**Work item:** Please filter the entries for the word "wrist" and copy every line that has it.

**Data under study:**
╭──

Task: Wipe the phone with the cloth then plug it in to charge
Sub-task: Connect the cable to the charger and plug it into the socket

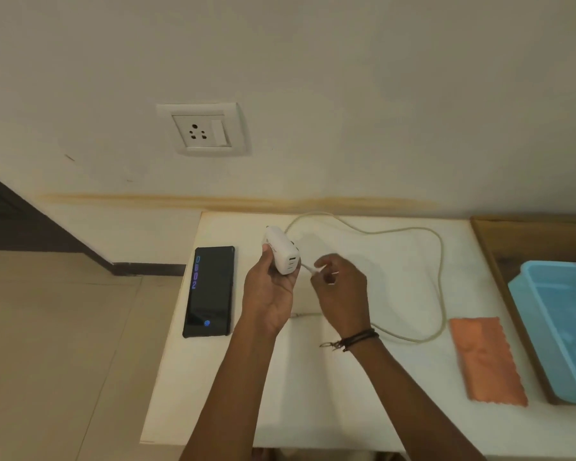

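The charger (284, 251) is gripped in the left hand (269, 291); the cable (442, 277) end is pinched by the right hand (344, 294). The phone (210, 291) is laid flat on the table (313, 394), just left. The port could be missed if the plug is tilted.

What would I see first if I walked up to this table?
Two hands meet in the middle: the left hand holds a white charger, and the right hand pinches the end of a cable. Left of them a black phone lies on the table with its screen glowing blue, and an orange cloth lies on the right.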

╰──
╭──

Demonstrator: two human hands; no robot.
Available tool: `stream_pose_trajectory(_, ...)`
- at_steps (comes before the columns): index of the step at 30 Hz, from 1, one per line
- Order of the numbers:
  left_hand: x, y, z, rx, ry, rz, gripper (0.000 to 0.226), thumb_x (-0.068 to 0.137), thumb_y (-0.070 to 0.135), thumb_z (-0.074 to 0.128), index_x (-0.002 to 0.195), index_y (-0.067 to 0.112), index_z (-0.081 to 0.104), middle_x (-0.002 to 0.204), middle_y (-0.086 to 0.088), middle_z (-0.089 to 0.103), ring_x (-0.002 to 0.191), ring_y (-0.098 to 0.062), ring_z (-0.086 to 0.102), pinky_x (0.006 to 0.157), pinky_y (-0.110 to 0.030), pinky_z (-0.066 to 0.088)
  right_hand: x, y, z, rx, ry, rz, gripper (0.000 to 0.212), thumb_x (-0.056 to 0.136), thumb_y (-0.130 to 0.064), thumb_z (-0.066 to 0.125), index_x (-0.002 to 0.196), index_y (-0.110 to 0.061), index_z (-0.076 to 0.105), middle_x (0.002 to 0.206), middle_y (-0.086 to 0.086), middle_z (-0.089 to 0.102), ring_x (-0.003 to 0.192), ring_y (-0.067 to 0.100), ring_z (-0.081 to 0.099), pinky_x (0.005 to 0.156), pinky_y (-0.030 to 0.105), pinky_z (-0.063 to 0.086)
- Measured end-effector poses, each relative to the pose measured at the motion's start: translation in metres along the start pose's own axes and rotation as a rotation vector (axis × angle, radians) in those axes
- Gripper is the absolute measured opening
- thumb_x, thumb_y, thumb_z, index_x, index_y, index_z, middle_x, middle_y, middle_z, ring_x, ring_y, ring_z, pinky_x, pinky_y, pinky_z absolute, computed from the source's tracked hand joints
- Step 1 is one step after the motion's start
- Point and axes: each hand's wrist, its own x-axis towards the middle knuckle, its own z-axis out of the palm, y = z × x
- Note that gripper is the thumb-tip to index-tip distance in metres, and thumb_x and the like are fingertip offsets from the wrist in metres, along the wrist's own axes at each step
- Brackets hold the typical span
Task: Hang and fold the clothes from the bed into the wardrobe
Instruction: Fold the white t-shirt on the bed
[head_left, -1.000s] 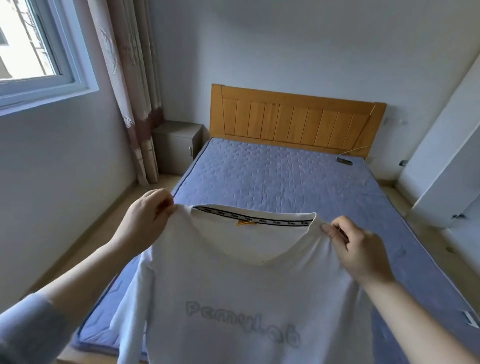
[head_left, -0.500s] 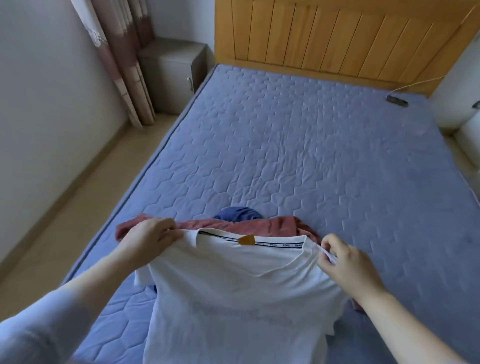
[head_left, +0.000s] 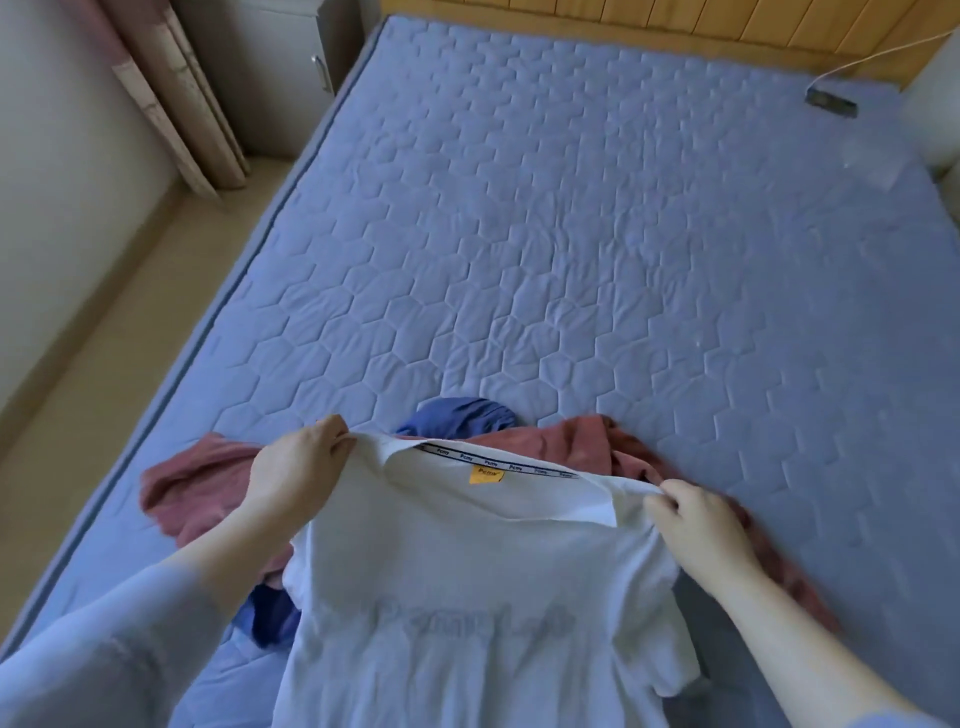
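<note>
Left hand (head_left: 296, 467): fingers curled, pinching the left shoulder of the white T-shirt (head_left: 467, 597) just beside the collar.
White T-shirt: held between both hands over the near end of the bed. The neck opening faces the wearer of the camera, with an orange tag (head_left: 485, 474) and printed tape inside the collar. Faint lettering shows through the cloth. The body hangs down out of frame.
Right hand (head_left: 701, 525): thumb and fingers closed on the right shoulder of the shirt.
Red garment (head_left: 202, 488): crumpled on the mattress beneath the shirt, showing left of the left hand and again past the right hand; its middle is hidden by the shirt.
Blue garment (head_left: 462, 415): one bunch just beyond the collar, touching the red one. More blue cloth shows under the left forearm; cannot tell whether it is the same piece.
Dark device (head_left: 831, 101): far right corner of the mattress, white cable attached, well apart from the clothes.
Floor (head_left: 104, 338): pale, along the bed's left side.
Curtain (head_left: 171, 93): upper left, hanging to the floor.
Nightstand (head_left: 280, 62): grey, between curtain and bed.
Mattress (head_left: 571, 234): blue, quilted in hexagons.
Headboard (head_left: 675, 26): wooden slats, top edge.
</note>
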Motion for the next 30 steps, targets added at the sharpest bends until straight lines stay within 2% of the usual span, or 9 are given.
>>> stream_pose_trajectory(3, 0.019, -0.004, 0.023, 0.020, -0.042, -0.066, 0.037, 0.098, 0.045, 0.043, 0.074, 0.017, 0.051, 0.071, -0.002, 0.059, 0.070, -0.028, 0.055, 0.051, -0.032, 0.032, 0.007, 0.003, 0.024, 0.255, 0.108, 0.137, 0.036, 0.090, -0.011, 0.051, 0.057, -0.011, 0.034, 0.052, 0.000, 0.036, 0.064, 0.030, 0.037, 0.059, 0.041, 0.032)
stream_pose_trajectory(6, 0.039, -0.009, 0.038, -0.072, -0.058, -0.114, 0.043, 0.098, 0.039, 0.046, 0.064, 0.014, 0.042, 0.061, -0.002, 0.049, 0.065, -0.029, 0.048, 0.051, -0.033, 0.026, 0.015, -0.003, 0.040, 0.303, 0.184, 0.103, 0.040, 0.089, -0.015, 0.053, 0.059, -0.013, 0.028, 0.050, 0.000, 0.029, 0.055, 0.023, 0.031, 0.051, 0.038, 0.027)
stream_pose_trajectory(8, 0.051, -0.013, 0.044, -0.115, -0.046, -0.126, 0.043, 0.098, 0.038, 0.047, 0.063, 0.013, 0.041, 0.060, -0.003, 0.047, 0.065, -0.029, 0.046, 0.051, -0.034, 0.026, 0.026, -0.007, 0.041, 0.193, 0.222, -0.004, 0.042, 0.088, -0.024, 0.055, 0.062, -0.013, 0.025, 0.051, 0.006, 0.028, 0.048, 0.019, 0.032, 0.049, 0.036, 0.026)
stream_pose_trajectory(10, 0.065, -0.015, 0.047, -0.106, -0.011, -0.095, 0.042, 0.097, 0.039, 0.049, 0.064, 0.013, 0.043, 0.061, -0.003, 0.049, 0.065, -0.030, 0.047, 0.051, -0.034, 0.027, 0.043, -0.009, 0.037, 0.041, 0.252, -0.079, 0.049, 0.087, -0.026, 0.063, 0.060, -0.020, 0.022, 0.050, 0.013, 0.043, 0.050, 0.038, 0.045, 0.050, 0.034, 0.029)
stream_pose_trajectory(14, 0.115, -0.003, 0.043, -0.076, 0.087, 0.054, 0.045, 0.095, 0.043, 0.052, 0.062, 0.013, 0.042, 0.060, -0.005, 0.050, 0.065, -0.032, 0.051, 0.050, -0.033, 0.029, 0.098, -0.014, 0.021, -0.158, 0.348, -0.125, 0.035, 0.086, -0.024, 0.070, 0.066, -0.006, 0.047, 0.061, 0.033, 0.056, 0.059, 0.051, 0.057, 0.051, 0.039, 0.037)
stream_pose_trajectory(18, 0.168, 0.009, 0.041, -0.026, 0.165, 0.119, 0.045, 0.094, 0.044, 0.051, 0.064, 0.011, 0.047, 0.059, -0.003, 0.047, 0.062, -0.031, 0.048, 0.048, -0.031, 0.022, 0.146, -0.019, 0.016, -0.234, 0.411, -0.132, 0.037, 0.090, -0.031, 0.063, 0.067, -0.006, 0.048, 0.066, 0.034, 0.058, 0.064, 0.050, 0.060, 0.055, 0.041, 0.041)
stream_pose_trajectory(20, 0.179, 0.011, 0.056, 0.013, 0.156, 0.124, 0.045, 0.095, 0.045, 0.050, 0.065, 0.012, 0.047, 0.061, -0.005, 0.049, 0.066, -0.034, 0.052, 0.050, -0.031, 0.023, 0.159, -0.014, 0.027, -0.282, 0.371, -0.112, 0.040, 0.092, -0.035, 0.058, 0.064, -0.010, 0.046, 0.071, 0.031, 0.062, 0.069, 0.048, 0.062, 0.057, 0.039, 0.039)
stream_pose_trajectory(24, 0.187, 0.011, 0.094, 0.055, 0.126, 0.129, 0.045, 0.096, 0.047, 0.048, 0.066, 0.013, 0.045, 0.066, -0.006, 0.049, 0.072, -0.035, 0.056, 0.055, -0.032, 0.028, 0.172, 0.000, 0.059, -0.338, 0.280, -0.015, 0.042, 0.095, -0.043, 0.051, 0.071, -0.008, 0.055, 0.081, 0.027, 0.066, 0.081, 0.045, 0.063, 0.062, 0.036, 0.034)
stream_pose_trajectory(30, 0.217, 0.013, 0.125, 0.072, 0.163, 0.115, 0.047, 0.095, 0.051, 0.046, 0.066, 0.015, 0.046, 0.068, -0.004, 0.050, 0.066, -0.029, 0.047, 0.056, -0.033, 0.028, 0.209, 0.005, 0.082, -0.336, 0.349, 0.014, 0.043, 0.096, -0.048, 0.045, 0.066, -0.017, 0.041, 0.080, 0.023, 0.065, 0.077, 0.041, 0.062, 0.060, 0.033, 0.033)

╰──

**Response to this exercise:**
- Point and axes: each hand's wrist, its own x-axis towards the middle knuckle, its own z-axis out of the palm, y = z × x
- Note that gripper is the thumb-tip to index-tip distance in metres, and thumb_x and the like are fingertip offsets from the wrist in metres, along the wrist's own axes at each step

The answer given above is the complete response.